Under the powers which PCGG has assumed and wields, it can amend the articles and by-laws of a sequestered
corporation, decrease the capital stock, or sell substantially all corporate assets without any effective check from the
owners not yet divested of their titles or from a court of justice. The PCGG is tasked to preserve assets but when it
exercises the acts of an owner, it could also very well destroy. I hope that the case of the Philippine Daily Express, a major
newspaper closed by the PCGG, is an isolated example. Otherwise, banks, merchandizing firms, investment institutions,
and other sensitive businesses will find themselves in a similar quandary.

I join the PCGG and all right thinking Filipinos in condemning the totalitarian acts which made possible the accumulation of
ill-gotten wealth. I, however, dissent when authoritarian and ultra vires methods are used to recover that stolen wealth.
One wrong cannot be corrected by the employment of another wrong.

I, therefore, vote to grant the petition. Pending the filing of an appropriate case in court, the PCGG must be enjoined from
exercising any and all acts of ownership over the sequestered firm.

Bidin and Cortes, JJ., concur and dissent.

CRUZ, J., dissenting:

My brother Narvasa has written a truly outstanding decision that bespeaks a penetrating and analytical mind and a
masterly grasp of the serious problem we are asked to resolve. He deserves and I offer him my sincere admiration.

There is no question that all lawful efforts should be taken to recover the tremendous wealth plundered from the people by
the past regime in the most execrable thievery perpetrated in all history.
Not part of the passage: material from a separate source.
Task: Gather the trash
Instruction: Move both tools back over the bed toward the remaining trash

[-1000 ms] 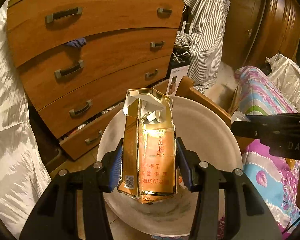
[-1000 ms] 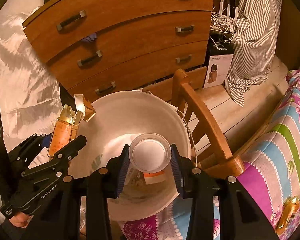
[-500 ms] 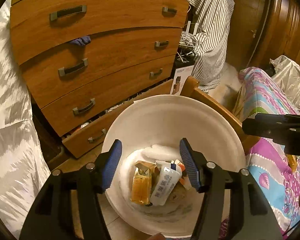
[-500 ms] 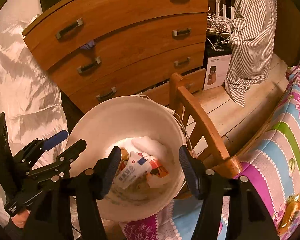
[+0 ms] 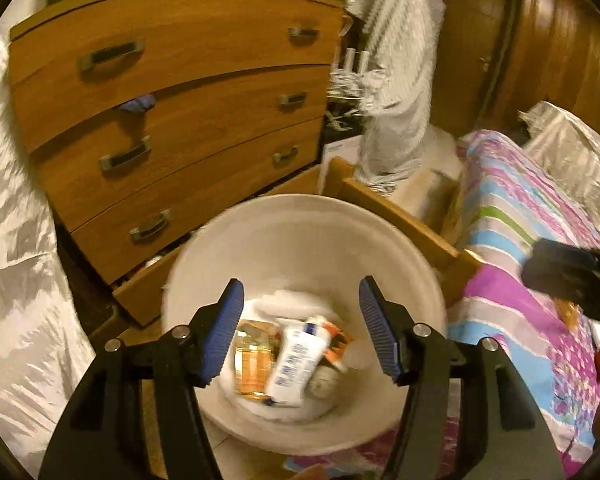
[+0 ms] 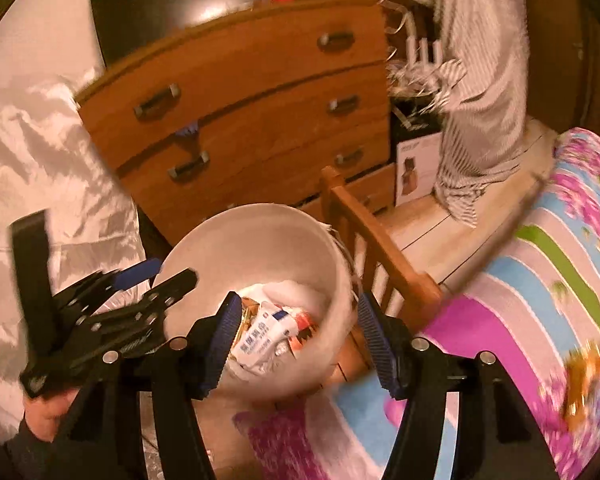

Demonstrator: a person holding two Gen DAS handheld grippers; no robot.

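Left tongs (image 5: 301, 325) gaping, empty; right tongs (image 6: 296, 339) gaping, empty, both angled downward.

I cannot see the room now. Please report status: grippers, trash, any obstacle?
Left gripper open, empty. Right gripper open, empty. Gold pack and white tube lie in the white bin. Nothing blocks the bin.

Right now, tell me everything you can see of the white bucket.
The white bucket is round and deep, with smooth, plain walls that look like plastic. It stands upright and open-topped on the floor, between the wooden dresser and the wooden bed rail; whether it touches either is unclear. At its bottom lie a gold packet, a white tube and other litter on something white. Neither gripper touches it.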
No right-thinking Filipino can quarrel with this
necessary objective, and on this score I am happy to concur with the ponencia.

But for all my full agreement with the basic thesis of the majority, I regret I find myself unable to support its conclusions in
favor Of the respondent PCGG. My view is that these conclusions clash with the implacable principles of the free society.
foremost among which is due process. This demands our reverent regard.

Due process protects the life, liberty and property of every person, whoever he may be. Even the most despicable criminal
is entitled to this protection. Granting this distinction to Marcos, we are still not justified in depriving him of this guaranty on
the mere justification that he appears to own the BASECO shares.

I am convinced and so submit that the PCGG cannot at this time take over the BASECO without any court order and
exercise thereover acts of ownership without court supervision. Voting the shares is an act of ownership. Reorganizing the
board of directors is an act of ownership. Such acts are clearly unauthorized. As the majority opinion itself stresses, the
PCGG is merely an administrator whose authority is limited to preventing the sequestered properties from being dissipated
or clandestinely transferred.

The court action prescribed in the Constitution is not inadequate and is available to the PCGG. The advantage of this
remedy is that, unlike the ad libitum measures now being take it is authorized and at the same time alsolimited by the
fundamental law. I see no reason why it should not now be employed by the PCGG, to remove all doubts regarding the
legality of its acts and all suspicions concerning its motives.